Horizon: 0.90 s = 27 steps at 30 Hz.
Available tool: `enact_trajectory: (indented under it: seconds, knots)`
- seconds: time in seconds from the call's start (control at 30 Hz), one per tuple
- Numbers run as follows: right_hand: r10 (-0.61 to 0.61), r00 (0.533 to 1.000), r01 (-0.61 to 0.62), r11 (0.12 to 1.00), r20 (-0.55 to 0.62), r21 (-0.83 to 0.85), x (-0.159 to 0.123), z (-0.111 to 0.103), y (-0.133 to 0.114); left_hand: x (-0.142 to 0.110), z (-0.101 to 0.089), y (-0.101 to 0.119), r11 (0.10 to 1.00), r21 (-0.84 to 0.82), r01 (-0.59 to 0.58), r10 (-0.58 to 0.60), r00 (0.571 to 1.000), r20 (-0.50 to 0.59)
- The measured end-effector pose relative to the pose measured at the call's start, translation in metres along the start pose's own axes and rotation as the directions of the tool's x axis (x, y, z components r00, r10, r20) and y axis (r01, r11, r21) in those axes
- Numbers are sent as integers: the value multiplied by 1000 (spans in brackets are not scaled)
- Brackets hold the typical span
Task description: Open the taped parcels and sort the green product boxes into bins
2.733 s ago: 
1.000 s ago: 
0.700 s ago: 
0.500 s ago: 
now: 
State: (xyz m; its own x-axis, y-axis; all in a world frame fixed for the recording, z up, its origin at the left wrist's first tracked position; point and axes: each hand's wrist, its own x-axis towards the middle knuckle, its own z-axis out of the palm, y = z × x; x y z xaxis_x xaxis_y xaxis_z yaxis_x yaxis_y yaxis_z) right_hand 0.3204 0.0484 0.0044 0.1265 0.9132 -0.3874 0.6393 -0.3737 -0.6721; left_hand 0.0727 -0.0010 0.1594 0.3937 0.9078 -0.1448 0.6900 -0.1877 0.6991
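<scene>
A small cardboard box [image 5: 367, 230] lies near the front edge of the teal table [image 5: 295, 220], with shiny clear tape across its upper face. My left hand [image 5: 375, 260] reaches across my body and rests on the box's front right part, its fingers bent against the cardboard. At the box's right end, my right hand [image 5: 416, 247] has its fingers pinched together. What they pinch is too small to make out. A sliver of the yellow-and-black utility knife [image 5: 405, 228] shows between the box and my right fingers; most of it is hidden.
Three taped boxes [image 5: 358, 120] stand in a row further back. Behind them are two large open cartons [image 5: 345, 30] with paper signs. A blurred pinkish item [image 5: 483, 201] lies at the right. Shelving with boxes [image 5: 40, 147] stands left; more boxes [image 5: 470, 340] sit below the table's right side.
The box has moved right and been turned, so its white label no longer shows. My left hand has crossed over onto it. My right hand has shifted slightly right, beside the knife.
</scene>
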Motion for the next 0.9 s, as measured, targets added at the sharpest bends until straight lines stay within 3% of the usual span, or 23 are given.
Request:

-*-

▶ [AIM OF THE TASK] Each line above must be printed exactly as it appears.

▶ [OUTPUT BELOW]
Horizon: 0.90 s = 27 steps at 30 Hz.
Available tool: `enact_trajectory: (indented under it: seconds, knots)`
- seconds: time in seconds from the call's start (control at 30 Hz), one per tuple
- Numbers run as follows: right_hand: r10 (-0.61 to 0.61), r00 (0.533 to 1.000), r01 (-0.61 to 0.62), r11 (0.12 to 1.00), r20 (-0.55 to 0.62), r21 (-0.83 to 0.85), x (-0.159 to 0.123), z (-0.111 to 0.103), y (-0.133 to 0.114); left_hand: x (-0.142 to 0.110), z (-0.101 to 0.089), y (-0.101 to 0.119), r11 (0.10 to 1.00), r21 (-0.84 to 0.82), r01 (-0.59 to 0.58), r10 (-0.58 to 0.60), r00 (0.571 to 1.000), r20 (-0.50 to 0.59)
- The measured end-effector pose relative to the pose measured at the call's start, translation in metres along the start pose's own axes and rotation as the directions of the tool's x axis (x, y, z components r00, r10, r20) and y axis (r01, r11, r21) in those axes
- Numbers are sent as integers: the value multiplied by 1000 (spans in brackets are not scaled)
- Brackets hold the typical span
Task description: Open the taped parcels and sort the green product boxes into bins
2.733 s ago: 
1.000 s ago: 
0.700 s ago: 
0.500 s ago: 
now: 
State: (xyz m; its own x-axis, y-axis; all in a world frame fixed for the recording, z up, its origin at the left wrist's first tracked position; point and axes: each hand's wrist, its own x-axis towards the middle knuckle, its own z-axis out of the palm, y = z × x; x y z xaxis_x xaxis_y xaxis_z yaxis_x yaxis_y yaxis_z) right_hand 0.3204 0.0484 0.0044 0.1265 0.9132 -0.3874 0.6393 -0.3737 -0.6721; left_hand 0.0727 -0.0010 0.1594 0.3937 0.9078 -0.1448 0.6900 -0.1877 0.6991
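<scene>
A small cardboard box [image 5: 367, 230] lies near the front edge of the teal table [image 5: 295, 220], with shiny clear tape across its upper face. My left hand [image 5: 375, 260] reaches across my body and rests on the box's front right part, its fingers bent against the cardboard. At the box's right end, my right hand [image 5: 416, 247] has its fingers pinched together. What they pinch is too small to make out. A sliver of the yellow-and-black utility knife [image 5: 405, 228] shows between the box and my right fingers; most of it is hidden.
Three taped boxes [image 5: 358, 120] stand in a row further back. Behind them are two large open cartons [image 5: 345, 30] with paper signs. A blurred pinkish item [image 5: 483, 201] lies at the right. Shelving with boxes [image 5: 40, 147] stands left; more boxes [image 5: 470, 340] sit below the table's right side.
The box has moved right and been turned, so its white label no longer shows. My left hand has crossed over onto it. My right hand has shifted slightly right, beside the knife.
</scene>
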Motion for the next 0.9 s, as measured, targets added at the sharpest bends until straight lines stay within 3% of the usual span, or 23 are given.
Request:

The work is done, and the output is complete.